Try it -> Produce a verbatim transcription of the records below, beginning at the line containing "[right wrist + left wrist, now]" and ending at the final line; include only those lines.

(Extracted data entries)
----

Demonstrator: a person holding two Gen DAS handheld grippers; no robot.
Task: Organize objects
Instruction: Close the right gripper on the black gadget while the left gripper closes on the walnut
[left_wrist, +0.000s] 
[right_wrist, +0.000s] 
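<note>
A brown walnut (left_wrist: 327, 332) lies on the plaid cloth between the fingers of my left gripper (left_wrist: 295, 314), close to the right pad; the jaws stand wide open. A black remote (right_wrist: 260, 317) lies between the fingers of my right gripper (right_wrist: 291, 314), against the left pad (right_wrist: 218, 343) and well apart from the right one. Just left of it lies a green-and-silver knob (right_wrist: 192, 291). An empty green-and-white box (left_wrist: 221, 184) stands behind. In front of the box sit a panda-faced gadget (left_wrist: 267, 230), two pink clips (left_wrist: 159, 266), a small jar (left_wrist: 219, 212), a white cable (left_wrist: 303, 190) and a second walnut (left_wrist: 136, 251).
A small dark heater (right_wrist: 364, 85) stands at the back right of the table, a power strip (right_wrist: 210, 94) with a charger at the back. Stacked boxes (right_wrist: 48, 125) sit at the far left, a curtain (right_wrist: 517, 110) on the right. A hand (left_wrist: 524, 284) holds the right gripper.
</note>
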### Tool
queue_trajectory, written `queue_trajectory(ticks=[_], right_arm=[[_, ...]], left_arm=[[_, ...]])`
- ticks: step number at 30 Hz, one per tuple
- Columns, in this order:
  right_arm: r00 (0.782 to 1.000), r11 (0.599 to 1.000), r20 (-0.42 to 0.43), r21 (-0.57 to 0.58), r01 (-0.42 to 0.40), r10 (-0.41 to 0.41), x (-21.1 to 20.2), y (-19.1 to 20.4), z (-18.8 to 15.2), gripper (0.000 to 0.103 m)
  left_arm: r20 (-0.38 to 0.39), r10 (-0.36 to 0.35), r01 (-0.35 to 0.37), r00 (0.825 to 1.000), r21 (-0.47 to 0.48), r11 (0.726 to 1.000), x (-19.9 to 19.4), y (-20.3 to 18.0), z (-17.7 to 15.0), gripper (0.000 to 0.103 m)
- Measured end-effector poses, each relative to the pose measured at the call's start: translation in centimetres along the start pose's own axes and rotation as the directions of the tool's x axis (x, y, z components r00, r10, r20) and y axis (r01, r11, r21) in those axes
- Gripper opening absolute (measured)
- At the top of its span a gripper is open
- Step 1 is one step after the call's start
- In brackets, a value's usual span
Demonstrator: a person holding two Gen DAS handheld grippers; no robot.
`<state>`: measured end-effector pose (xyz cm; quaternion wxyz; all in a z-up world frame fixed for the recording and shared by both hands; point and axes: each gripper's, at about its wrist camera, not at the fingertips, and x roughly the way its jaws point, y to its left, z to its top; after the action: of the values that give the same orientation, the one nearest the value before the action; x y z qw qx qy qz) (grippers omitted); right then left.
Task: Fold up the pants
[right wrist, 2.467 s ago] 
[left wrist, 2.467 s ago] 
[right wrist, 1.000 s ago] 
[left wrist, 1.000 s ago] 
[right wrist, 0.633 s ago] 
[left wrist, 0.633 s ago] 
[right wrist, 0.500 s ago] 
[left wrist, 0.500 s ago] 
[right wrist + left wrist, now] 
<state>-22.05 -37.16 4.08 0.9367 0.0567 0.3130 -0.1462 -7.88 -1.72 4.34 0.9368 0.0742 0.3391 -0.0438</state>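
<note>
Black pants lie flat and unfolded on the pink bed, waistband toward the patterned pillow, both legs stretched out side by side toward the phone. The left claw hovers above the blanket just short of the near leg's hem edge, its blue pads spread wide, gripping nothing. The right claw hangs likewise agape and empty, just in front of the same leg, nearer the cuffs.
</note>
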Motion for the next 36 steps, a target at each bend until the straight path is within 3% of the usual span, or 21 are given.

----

Task result ->
[right wrist + left wrist, now] 
<state>-22.05 -37.16 4.08 0.9367 0.0567 0.3130 -0.1462 -7.88 -1.72 4.34 0.9368 0.0742 0.3391 -0.0438</state>
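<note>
Black pants lie flat and unfolded on the pink bed, waistband toward the patterned pillow, both legs stretched out side by side toward the phone. The left claw hovers above the blanket just short of the near leg's hem edge, its blue pads spread wide, gripping nothing. The right claw hangs likewise agape and empty, just in front of the same leg, nearer the cuffs.
</note>
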Motion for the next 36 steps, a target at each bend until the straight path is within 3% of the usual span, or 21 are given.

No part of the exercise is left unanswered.